Instructions for the task:
Your copy should match the entries below exactly, apart from the images.
::::::::::
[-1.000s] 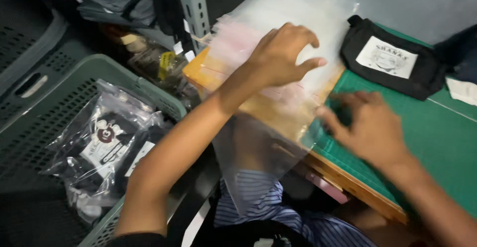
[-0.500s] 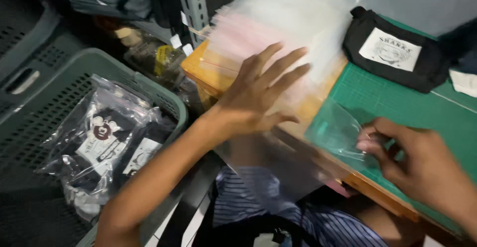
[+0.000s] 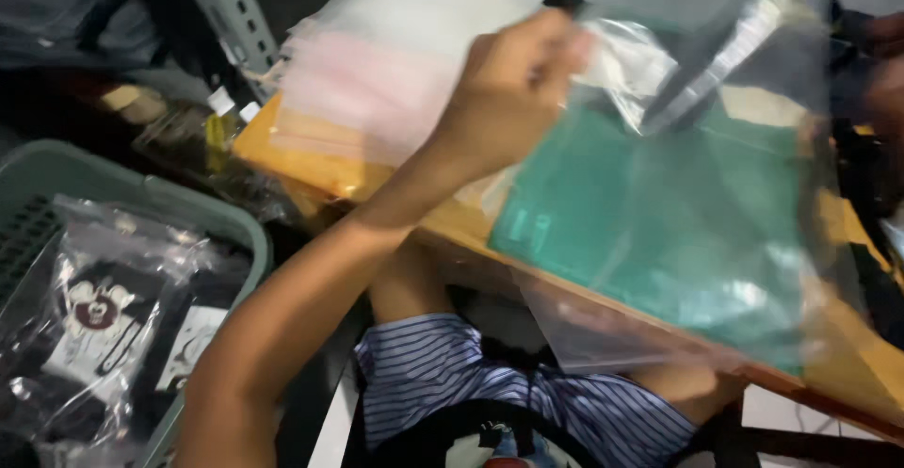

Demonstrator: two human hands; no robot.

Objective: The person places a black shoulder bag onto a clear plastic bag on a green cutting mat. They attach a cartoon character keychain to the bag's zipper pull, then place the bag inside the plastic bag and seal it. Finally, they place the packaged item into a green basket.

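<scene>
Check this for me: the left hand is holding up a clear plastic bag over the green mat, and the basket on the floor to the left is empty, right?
Not quite. The head view shows the basket holds bagged dark items, so it is not empty. The rest stands: the left hand grips a clear plastic bag raised over the green mat.

1. The plastic bag is see-through and shiny, so the mat shows through it.
2. The cutting mat is teal green.
3. The bench edge is orange-yellow wood.
4. The stack of bags looks milky pink-white.
5. The shorts are blue-and-white striped.
6. The basket is grey-green, holding black pouches with white labels.
</scene>
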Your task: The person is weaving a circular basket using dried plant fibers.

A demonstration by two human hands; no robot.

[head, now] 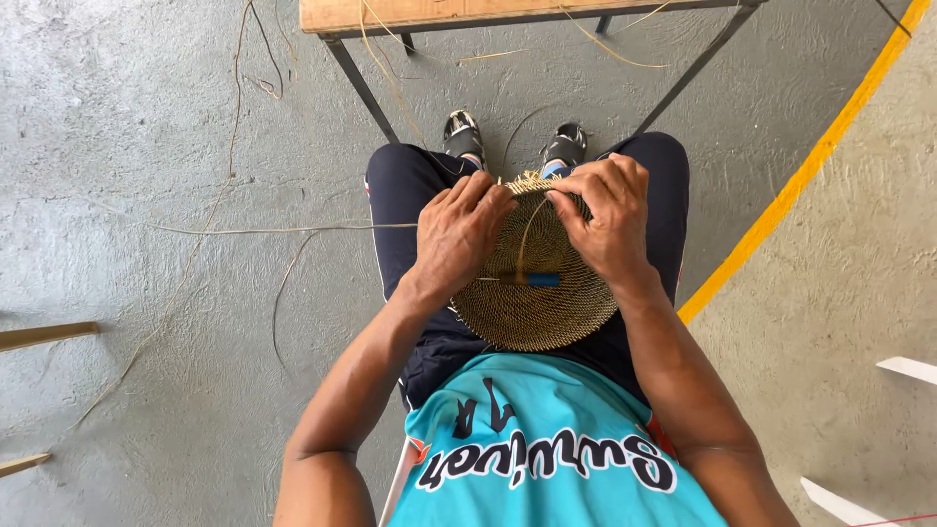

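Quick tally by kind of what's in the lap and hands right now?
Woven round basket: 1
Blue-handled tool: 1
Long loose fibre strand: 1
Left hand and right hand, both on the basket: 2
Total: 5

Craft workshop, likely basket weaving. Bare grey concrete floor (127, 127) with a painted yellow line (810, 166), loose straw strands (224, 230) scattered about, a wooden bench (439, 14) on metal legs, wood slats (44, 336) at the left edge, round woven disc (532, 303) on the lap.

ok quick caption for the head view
Both hands, left hand and right hand, work the rim of a round woven disc on the lap.
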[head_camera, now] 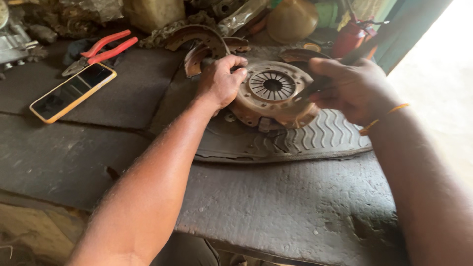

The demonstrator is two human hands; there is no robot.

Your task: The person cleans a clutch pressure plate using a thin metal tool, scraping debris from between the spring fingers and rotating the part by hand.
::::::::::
Worked solution:
[-1.000s] 
[-0.500s] 
[+0.000s] 

Demonstrator: two human hands; no robot.

Objective: The person places a black shoulder bag onto a clear plastic bag on a green cutting mat. They attach a cartoon character keychain to the bag's zipper pull, then place the bag inside the plastic bag and seal it. Finally, they place the packaged item into a green basket.

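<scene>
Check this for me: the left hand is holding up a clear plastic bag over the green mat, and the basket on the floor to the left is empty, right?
Not quite. The head view shows the basket holds bagged dark items, so it is not empty. The rest stands: the left hand grips a clear plastic bag raised over the green mat.

1. The plastic bag is see-through and shiny, so the mat shows through it.
2. The cutting mat is teal green.
3. The bench edge is orange-yellow wood.
4. The stack of bags looks milky pink-white.
5. The shorts are blue-and-white striped.
6. The basket is grey-green, holding black pouches with white labels.
</scene>
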Your task: The person is weaving a circular basket using dried plant fibers.

A demonstration by two human hands; no robot.

[head, now] 

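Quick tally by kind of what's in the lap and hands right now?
Woven round basket: 1
Blue-handled tool: 1
Long loose fibre strand: 1
Left hand and right hand, both on the basket: 2
Total: 5

Craft workshop, likely basket weaving. Bare grey concrete floor (127, 127) with a painted yellow line (810, 166), loose straw strands (224, 230) scattered about, a wooden bench (439, 14) on metal legs, wood slats (44, 336) at the left edge, round woven disc (532, 303) on the lap.

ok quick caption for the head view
Both hands, left hand and right hand, work the rim of a round woven disc on the lap.
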[head_camera, now] 

The demonstrator is two human hands; there is no robot.

Your task: The person cleans a clutch pressure plate using a thin metal tool, scraping debris from between the spring fingers and rotating the part by hand.

The exercise has been completed.